Single-car qualifying is all the track time you’ll have at Atlanta prior to Sunday’s race. How do you prepare for the race when you know so little about how your car will perform?

“You go into it completely blind. There’s nothing like showing up at a racetrack and going green and not really having an understanding of where you’re going to be. I guess that really just emphasizes how close the tools you’re using are as far as making sure your car drives well. But, yeah, we’re going to be completely blind.”

Is competing at Atlanta mentally taxing?

“Well, it’s different than it used to be, for sure. It’s not like the old Atlanta where you had balanced shifts and you were trying to take care of your tires. Now, it’s about positioning yourself in the right lane, and potentially you can see handling becoming an issue and people trying to hang onto the draft. It’s going to be very mentally taxing, so hopefully our cars are really fast. That fixes everything.”

What do you need in your racecar to be fast at Atlanta?

“You need downforce, you need horsepower, really you need everything. Ultimately, if someone asks me that question, I’d say you need the total package. If you don’t have a lot of horsepower, or a really good-handling racecar because it has plenty of horsepower but a lot of drag, you could potentially struggle.”

Daytona and Talladega races are known to be a crapshoot, where there are so many things out of your control. Is that also the case at Atlanta, or are you still able to make a little bit of your own luck at Atlanta?
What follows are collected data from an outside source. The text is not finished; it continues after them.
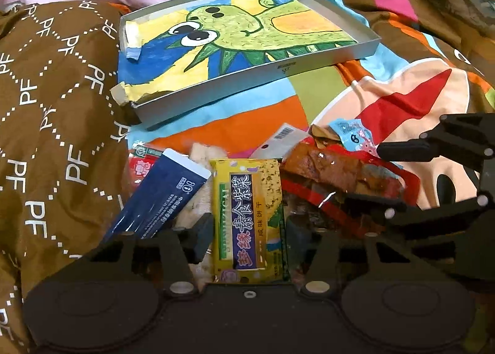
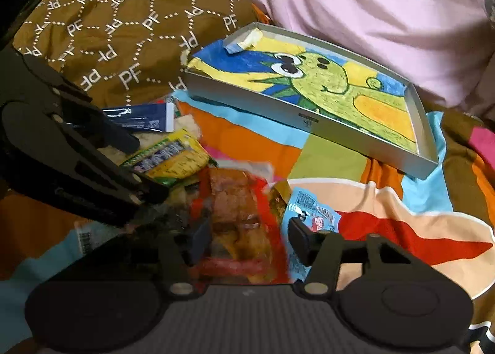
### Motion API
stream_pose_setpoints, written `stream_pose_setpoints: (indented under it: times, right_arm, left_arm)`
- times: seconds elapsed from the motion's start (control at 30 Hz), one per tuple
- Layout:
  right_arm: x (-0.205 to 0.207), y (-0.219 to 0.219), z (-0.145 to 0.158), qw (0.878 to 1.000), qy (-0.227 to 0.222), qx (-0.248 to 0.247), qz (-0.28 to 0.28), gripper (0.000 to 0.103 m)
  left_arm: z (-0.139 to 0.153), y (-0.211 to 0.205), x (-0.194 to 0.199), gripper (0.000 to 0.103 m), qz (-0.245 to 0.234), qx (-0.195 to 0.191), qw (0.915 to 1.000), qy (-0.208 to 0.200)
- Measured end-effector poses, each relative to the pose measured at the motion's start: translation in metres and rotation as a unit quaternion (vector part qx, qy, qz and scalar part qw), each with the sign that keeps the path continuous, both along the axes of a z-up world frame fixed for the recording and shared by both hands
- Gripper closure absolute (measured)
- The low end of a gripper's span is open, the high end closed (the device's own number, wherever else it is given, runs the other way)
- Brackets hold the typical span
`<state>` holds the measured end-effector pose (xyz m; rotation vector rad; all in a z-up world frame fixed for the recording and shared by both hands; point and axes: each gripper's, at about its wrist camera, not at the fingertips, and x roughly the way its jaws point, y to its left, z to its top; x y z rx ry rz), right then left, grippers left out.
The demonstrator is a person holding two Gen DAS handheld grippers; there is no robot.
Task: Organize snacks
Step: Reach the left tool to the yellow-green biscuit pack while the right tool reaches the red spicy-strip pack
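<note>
A pile of snack packets lies on a colourful bedspread. My left gripper (image 1: 249, 236) is open, its fingers either side of a yellow seaweed cracker packet (image 1: 247, 218), which also shows in the right wrist view (image 2: 173, 157). A dark blue packet (image 1: 157, 199) lies to its left. My right gripper (image 2: 246, 241) is open around a red packet of brown snack (image 2: 238, 218); this packet shows in the left wrist view (image 1: 337, 173) with the right gripper (image 1: 393, 180) over it. A small light blue packet (image 2: 312, 211) lies to the right. A shallow grey tray (image 1: 216, 88) lined with a dinosaur drawing lies beyond.
A brown quilt with PF lettering (image 1: 46, 106) is bunched at the left. A pink sheet (image 2: 371, 13) lies behind the tray (image 2: 309, 125). A white barcoded packet (image 1: 283, 137) lies behind the pile.
</note>
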<state>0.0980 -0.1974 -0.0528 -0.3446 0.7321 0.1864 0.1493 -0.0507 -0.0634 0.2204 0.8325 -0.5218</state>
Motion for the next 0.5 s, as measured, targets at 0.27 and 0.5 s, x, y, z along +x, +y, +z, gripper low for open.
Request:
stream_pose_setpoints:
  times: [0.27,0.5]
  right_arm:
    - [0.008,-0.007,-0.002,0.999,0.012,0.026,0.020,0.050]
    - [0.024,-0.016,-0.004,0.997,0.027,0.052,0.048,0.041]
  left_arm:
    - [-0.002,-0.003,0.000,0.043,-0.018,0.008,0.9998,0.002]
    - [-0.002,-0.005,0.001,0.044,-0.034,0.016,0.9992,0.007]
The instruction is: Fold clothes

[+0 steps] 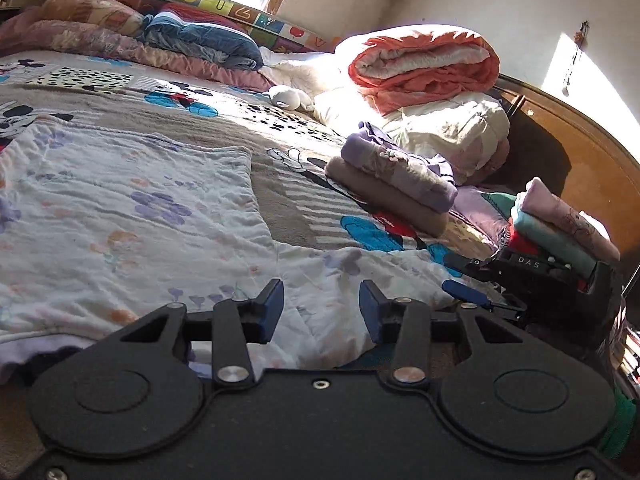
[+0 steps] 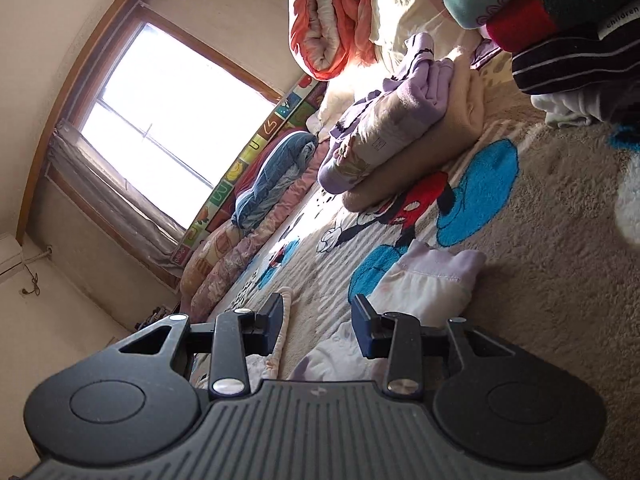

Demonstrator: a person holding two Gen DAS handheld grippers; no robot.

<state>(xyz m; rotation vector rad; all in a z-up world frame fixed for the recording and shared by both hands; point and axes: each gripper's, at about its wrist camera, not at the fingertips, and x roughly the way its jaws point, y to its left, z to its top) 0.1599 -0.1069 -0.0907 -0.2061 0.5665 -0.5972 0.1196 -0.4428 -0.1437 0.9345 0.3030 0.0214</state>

“I feel like at Atlanta you can control your destiny a little more. Yeah, you’re going to have to have track position, but if you have a really good-handling racecar at Atlanta, you’re going to have a good day. At Daytona, sometimes it’s just luck of the draw.”

How much has changed for you and Stewart-Haas this year compared to previous years now that Kevin Harvick has moved to the FOX broadcast booth and is no longer your teammate?

“We have four drivers with four completely different personalities. I’m different from Chase (Briscoe) and Noah (Gragson) and Josh (Berry), as they are different from me, so I feel like there are certain traits that I have that push them, as well as certain traits they have that push me. So, I feel like it complements each other as well. At Stewart Haas, we hear everybody, and as you heard Tony (Stewart) say, mediocrity isn’t acceptable. I’m a racecar driver. I’m somebody who’s very passionate about what I do. And I do it outside the Cup Series and I don’t accept mediocrity. I know, within our 41 team, we didn’t have the year we wanted, but we set some of the foundation that we needed going into this year, and now we’re going to go do what we need to do. As a racecar driver, to have a long-lasting career, you need to win races, and I’m sick of talking about not winning.”